§ **WORK ITEM**
Pictures aside, repeat the whole listing word for word.

=== INFORMATION PROVIDED ===

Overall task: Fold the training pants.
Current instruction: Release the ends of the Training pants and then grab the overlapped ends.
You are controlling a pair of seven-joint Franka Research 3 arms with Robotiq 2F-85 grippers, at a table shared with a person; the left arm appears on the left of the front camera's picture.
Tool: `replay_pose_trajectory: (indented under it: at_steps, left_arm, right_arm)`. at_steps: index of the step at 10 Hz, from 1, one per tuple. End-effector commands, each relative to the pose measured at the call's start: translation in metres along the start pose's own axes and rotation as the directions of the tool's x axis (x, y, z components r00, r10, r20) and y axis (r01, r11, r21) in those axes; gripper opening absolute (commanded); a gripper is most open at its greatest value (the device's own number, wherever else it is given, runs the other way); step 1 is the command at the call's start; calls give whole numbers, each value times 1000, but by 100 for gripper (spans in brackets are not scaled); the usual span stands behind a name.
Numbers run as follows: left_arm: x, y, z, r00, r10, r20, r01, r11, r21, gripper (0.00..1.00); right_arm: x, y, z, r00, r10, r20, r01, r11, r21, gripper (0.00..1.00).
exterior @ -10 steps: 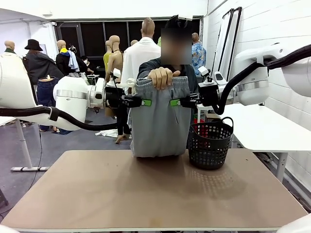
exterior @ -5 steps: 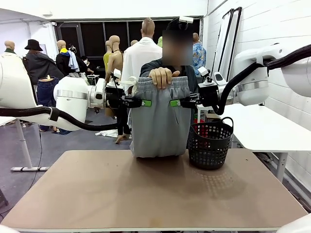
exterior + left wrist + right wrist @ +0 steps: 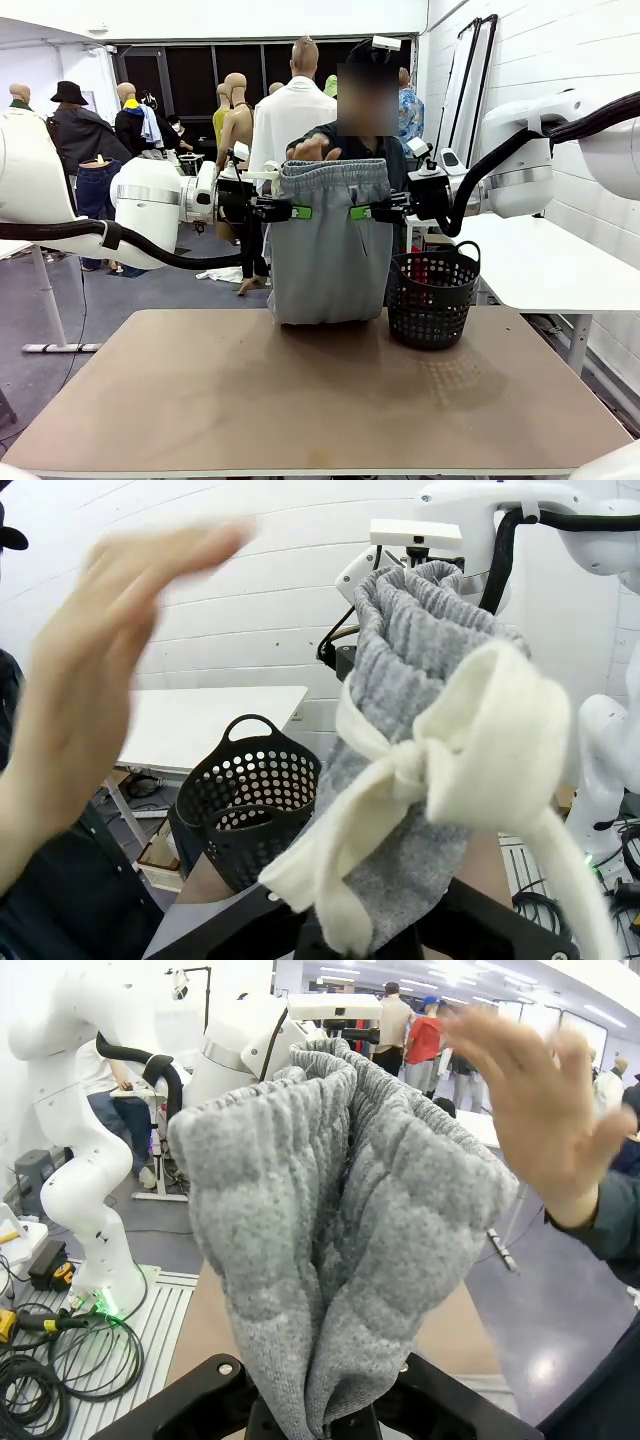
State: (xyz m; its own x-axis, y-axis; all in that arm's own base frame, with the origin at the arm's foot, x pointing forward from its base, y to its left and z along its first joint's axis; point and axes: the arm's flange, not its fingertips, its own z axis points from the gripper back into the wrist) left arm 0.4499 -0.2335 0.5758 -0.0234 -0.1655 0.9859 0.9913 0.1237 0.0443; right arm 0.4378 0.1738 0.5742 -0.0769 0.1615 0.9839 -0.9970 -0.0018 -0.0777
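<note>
The light grey training pants [image 3: 327, 250] hang folded above the table's far edge, waistband up. My left gripper [image 3: 298, 211] is shut on the pants' left side below the waistband, and my right gripper [image 3: 358, 211] is shut on their right side. In the left wrist view the gathered waistband [image 3: 425, 620] and white drawstring [image 3: 450, 750] rise from my jaws. From the right wrist, the bunched grey cloth [image 3: 340, 1210] shows pinched at the bottom. The person's hand [image 3: 316, 148] hovers open just behind the waistband, off the cloth.
A black mesh basket [image 3: 432, 293] stands on the table's far right, close beside the hanging pants. The brown table [image 3: 320, 400] stretches bare toward me. The person stands right behind the pants. A white table [image 3: 540, 260] sits at the right.
The person's hand, which gripped the middle of the waistband, has let go and lifted away. Both grippers keep their hold and have not moved.
</note>
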Motion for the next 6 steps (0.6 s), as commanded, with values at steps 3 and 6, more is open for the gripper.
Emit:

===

§ **EXERCISE ANSWER**
Overall task: Fold the training pants.
Current instruction: Release the ends of the Training pants and then grab the overlapped ends.
You are controlling a pair of seven-joint Franka Research 3 arms with Robotiq 2F-85 grippers, at a table shared with a person; the left arm appears on the left of the front camera's picture.
Tool: `replay_pose_trajectory: (indented under it: at_steps, left_arm, right_arm)`. at_steps: index of the step at 10 Hz, from 1, one per tuple. End-effector commands, each relative to the pose measured at the call's start: translation in metres along the start pose's own axes and rotation as the directions of the tool's x axis (x, y, z components r00, r10, r20) and y axis (r01, r11, r21) in those axes; gripper opening absolute (commanded); a gripper is most open at its greatest value (the device's own number, wherever else it is given, runs the other way); step 1 is the command at the call's start; calls give whole numbers, each value times 1000, but by 100 for gripper (spans in brackets are not scaled); the usual span stands behind a name.
Numbers run as follows: left_arm: x, y, z, r00, r10, r20, r01, r11, r21, gripper (0.00..1.00); right_arm: x, y, z, r00, r10, r20, r01, r11, r21, gripper (0.00..1.00).
exterior @ -10 steps: 
exterior @ -5 steps: 
exterior + left wrist + right wrist @ +0 steps: 
State: (xyz m; its own x-axis, y-axis; all in that arm's own base frame, with the origin at the arm's foot, x pointing forward from its base, y to its left and z along its first joint's axis; point and axes: the arm's flange, not its fingertips, its own z axis points from the gripper back into the wrist) left arm 0.4499 -0.2335 0.5758 -0.0234 -0.1655 0.9859 0.9913 0.1237 0.0443; right arm 0.4378 0.1738 0.5742 -0.0769 0.1615 0.9839 -0.9970 -0.0018 -0.0777
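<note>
The light grey training pants [image 3: 327, 250] hang folded above the table's far edge, waistband up. My left gripper [image 3: 298, 211] is shut on the pants' left side below the waistband, and my right gripper [image 3: 358, 211] is shut on their right side. In the left wrist view the gathered waistband [image 3: 425, 620] and white drawstring [image 3: 450, 750] rise from my jaws. From the right wrist, the bunched grey cloth [image 3: 340, 1210] shows pinched at the bottom. The person's hand [image 3: 316, 148] hovers open just behind the waistband, off the cloth.
A black mesh basket [image 3: 432, 293] stands on the table's far right, close beside the hanging pants. The brown table [image 3: 320, 400] stretches bare toward me. The person stands right behind the pants. A white table [image 3: 540, 260] sits at the right.
The person's hand, which gripped the middle of the waistband, has let go and lifted away. Both grippers keep their hold and have not moved.
</note>
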Motion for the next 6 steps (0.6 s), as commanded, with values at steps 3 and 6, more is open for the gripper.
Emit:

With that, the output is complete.